In the oil and gas industry, there is considerable value in the ability to monitor the flow properties of fluid in a well. Many wells consist of several hydrocarbon-producing zones that vary in permeability and are perforated or otherwise left open to permit production. It is desirable to obtain flow data from each of these zones to make operational decisions regarding production rate, stimulation, remediation, and other issues that arise in well operation. In addition to production flow data, injection flow data is also valuable as it can reveal how much fluid is being injected into a particular zone of and how this fluid is being absorbed by the formation.
To address this need, the industry has developed an array of “intelligent well” technologies that are designed to measure flow properties in a producing well. Frequently measured properties include but are not limited to temperature, pressure, composition, and flow rate. Some measurement tools are installed in the well permanently for long term monitoring while others are run into the well during an intervention to obtain a temporary measurement. Despite advances in these intelligent well technologies, the tools currently available are limited by technical challenges. Some challenges include building a sensing device that is durable enough to withstand the harsh conditions of the downhole environment, providing power to such a device, increasing reliability of downhole sensing systems, and developing a tool that measures the properties of the flow in the wellbore without interfering with the production. Although numerous downhole gauges for measuring temperature, pressure, and other properties have been developed, discrete measurements at several points in the well only reveal limited details about the flow conditions downhole. Ideally, an operator would like to obtain a real time continuous profile of the flow properties along the length and circumference of the wellbore as well as radially into the formation.
A promising new development in the area of downhole sensing is distributed temperature sensing or DTS. See James J. Smolen and Alex van der Spek, Distributed Temperature Sensing: A DTS Primer for Oil & Gas Production, Shell International Exploration and Production B.V. (May 2003). A DTS system works by utilizing a distributed sensor as the sensing mechanism. Once the distributed sensor is installed in the well, a pulse of laser light is sent along the fiber so that it collides with the lattice structure and atoms of the fiber causing them to emit small bursts of light, which are “backscattered” or returned to the beginning of the fiber. These bursts of light are returned at slightly shifted frequencies. Because of this frequency shift, the backscattered light provides information, which can be used to determine the temperature at the point from which the backscatter originated. Because the velocity of light is constant, one can determine the distance from the surface to the point where the temperature was recorded using the elapsed travel time of the light pulse. By continually monitoring backscattered light, one can obtain a continuous profile of temperature along the length of the fiber.

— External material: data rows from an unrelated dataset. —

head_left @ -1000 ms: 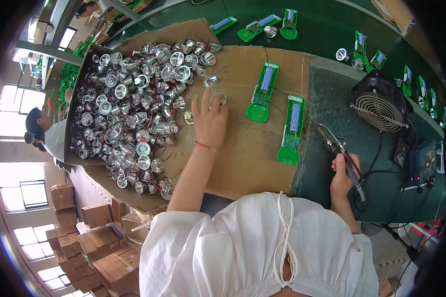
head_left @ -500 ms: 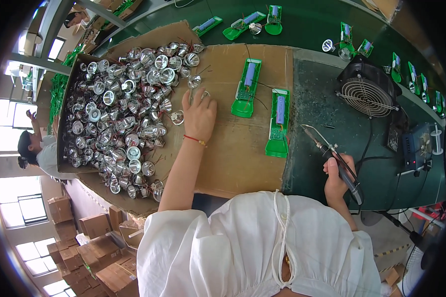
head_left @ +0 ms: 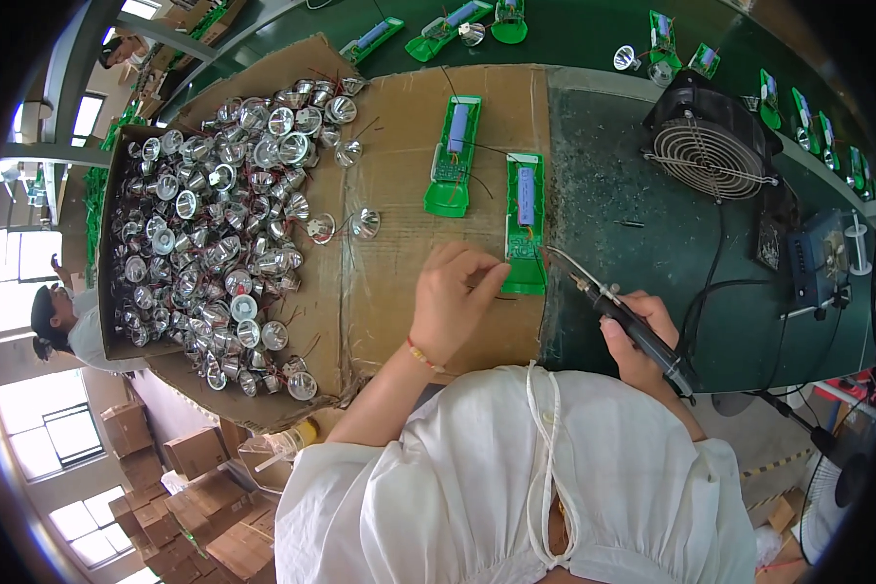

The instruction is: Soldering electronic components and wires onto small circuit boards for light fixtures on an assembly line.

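My right hand grips a soldering iron with a thin metal tube along its front. Its tip points left, close to the edge of the nearer green housing, which carries a blue cylindrical battery and a small circuit board. Left of that housing's lower end is my left hand, thumb and forefinger pinched towards the board; anything between them is too small to make out. A second green housing lies farther left on the cardboard. One loose silver reflector cup rests beyond my left hand.
A cardboard box heaped with silver reflector cups stands left. To the right are a black fan with a wire grille and a blue soldering station. More green housings line the far side. Another person is at far left.
My left hand has left the reflector cups and come right and nearer, beside the nearer green housing. The soldering iron has moved left towards that housing. The whole view has shifted slightly.
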`<state>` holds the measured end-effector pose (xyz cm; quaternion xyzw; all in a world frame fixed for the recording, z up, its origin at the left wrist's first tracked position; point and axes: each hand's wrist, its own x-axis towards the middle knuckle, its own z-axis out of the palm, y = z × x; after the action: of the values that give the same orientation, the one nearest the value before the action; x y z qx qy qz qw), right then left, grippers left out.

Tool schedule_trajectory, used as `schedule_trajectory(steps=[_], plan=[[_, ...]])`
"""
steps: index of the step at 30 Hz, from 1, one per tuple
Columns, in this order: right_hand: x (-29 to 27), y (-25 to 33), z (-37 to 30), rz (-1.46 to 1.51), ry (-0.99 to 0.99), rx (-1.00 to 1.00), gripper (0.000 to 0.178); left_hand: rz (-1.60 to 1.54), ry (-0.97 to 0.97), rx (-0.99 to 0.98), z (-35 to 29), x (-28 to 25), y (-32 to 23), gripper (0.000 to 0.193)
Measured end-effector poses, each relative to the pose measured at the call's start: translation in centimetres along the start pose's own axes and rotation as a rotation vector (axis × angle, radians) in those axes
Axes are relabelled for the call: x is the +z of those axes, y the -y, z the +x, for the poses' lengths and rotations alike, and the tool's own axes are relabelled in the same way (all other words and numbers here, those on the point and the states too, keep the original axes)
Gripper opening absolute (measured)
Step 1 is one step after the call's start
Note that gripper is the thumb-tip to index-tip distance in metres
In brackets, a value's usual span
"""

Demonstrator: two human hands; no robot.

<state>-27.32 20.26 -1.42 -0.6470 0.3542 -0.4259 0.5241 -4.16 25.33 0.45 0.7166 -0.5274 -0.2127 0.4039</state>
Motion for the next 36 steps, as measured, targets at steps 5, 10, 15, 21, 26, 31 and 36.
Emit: schedule_trajectory(steps=[5,10,15,21,26,31,36], plan=[[0.2,0.0,0.4,-0.108,0.029,-0.036,0.017,-0.048,0.108,-0.112,0.3,1.2,0.5,0.015],[0.7,-0.2,0.9,-0.064,-0.005,-0.024,0.016,-0.098,0.174,-0.213,1.1,1.5,0.7,0.017],[1.0,-0.6,0.6,-0.091,-0.011,0.025,0.016,-0.088,0.171,-0.194,1.0,1.6,1.3,0.018],[0.8,-0.3,0.3,0.096,-0.157,0.112,0.015,-0.111,0.184,-0.246,1.1,1.6,1.1,0.02],[0.3,0.0,0.2,0.128,-0.171,0.116,0.015,-0.104,0.193,-0.261,1.2,1.5,0.8,0.021],[0.2,-0.4,0.0,0.132,-0.142,0.115,0.014,-0.071,0.155,-0.212,1.1,1.7,1.0,0.019],[-0.2,-0.1,-0.1,0.106,-0.147,0.131,0.014,-0.141,0.011,-0.1,-0.3,1.4,-0.8,0.017]])
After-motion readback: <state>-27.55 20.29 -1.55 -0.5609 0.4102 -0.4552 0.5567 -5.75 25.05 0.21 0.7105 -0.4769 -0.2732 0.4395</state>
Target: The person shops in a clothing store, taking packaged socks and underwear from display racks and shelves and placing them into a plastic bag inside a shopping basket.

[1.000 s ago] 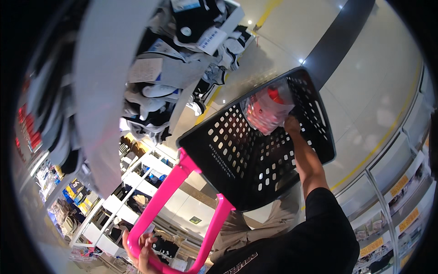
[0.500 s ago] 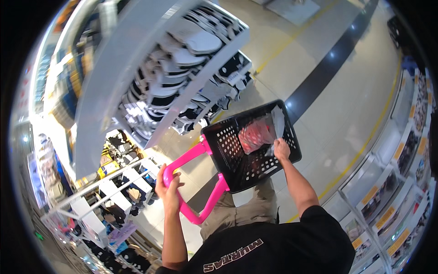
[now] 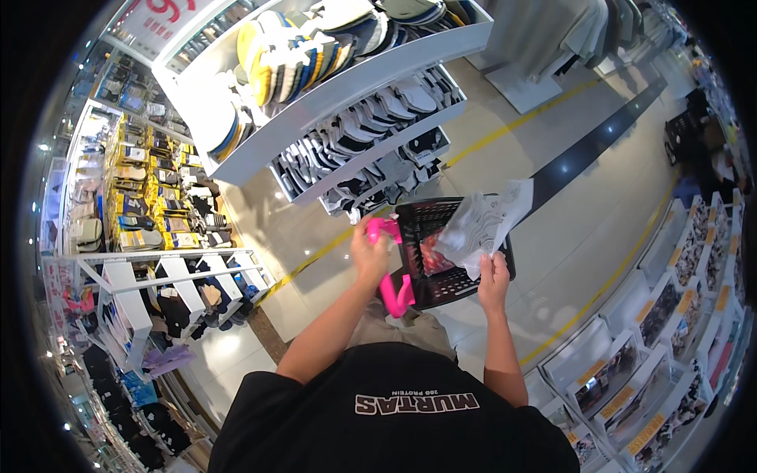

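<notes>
My left hand (image 3: 371, 252) is wrapped round the pink handle (image 3: 397, 296) of a black shopping basket (image 3: 443, 290) with perforated walls. The basket hangs in front of my legs. My right hand (image 3: 494, 282) pinches the lower edge of a white sheet with grey line print (image 3: 482, 225); whether it is paper or thin plastic I cannot tell. This sheet stands up over the right part of the basket and hides much of its inside. Beside it in the basket lies a red pack in clear wrapping (image 3: 432, 256), partly covered.
Ahead on the left stands a white tiered display (image 3: 371, 67) of slippers. Socks in yellow packs (image 3: 162, 185) hang at the left. White shelf bins (image 3: 631, 359) with orange labels line the right. Further off are hanging clothes (image 3: 587, 35) and another black basket (image 3: 686, 135).
My right hand has raised the white sheet out of the basket, where it lay beside the red pack. My left hand, still on the handle, has moved right and up; the view has turned.
</notes>
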The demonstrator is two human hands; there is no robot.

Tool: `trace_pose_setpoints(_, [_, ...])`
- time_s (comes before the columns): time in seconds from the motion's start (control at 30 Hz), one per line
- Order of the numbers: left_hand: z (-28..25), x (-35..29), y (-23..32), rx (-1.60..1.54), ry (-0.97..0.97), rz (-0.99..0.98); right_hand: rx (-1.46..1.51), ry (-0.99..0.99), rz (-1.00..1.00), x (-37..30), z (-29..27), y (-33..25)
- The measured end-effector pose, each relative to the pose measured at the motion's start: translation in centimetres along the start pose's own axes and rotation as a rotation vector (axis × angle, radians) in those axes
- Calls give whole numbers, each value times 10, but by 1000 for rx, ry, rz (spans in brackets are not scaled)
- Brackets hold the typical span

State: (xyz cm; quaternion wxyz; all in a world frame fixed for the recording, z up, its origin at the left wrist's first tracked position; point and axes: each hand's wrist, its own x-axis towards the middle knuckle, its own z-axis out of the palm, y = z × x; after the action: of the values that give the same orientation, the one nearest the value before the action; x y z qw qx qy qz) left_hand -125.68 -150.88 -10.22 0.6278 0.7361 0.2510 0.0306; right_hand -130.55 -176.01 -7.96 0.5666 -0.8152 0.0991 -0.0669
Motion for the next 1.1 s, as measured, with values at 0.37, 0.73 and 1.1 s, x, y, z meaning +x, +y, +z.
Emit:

US Patent Application US 2005/0034873 A1 (hereafter Coon) discloses a method for placing a fiber optic sensor line in a wellbore. The method in Coon includes providing a tubular in the wellbore, the tubular having a first conduit operatively attached thereto, whereby the first conduit extends substantially the entire length of the tubular. The method further includes aligning the first conduit with a second conduit operatively attached to a downhole component and forming a hydraulic connection between the first conduit and the second conduit thereby completing a passageway for the fiber optic sensor line to be urged through with a fluid pump and a hose. Although this method can provide flow data along the entire length of the well, the measurements are limited to a single side of the wellbore. Ideally, operators would like to obtain a complete profile of the inflow and outflow of the well along its depth and circumference.
U.S. Pat. No. 5,804,713 (hereafter Kluth) discloses an apparatus for installation of fiber optic sensors in wells. Kluth discloses an apparatus with a first channel containing at least one sensor location arrangement so that at least one sensor can be pumped through the first channel to the sensor location arrangement with at least one turn such that the physical disposition of the sensor after it has been pumped to the sensor location arrangement is not linear, and the turn comprises a loop of hydraulic conduit. Essentially, the sensor is installed by pumping the line through a hydraulic conduit, which is wrapped around the production tubing. Some parts of the conduit allow the fiber optics cable to be wrapped circumferentially around the pipe while others provide a linear configuration. Generally, a low viscosity fluid must be maintained at a particular flow rate in order to locate the fiber at a specific sensor location. In some applications, a load is applied to the fiber optic line, which could cause potential damage to its sensing capabilities.
U.S. Pat. No. 6,959,604 (hereinafter Bryant) discloses an apparatus for measuring an unsteady pressure within a pipe comprising an optical sensor including at least one optical fiber disposed circumferentially around at least a portion of a circumference of the pipe. The optical fiber provides an optical signal indicative of the length of the fiber. An optical instrument determines a signal indicative of the unsteady pressure in response to the optical signal. In this system the fiber is wrapped circumferentially around the outside of the pipe.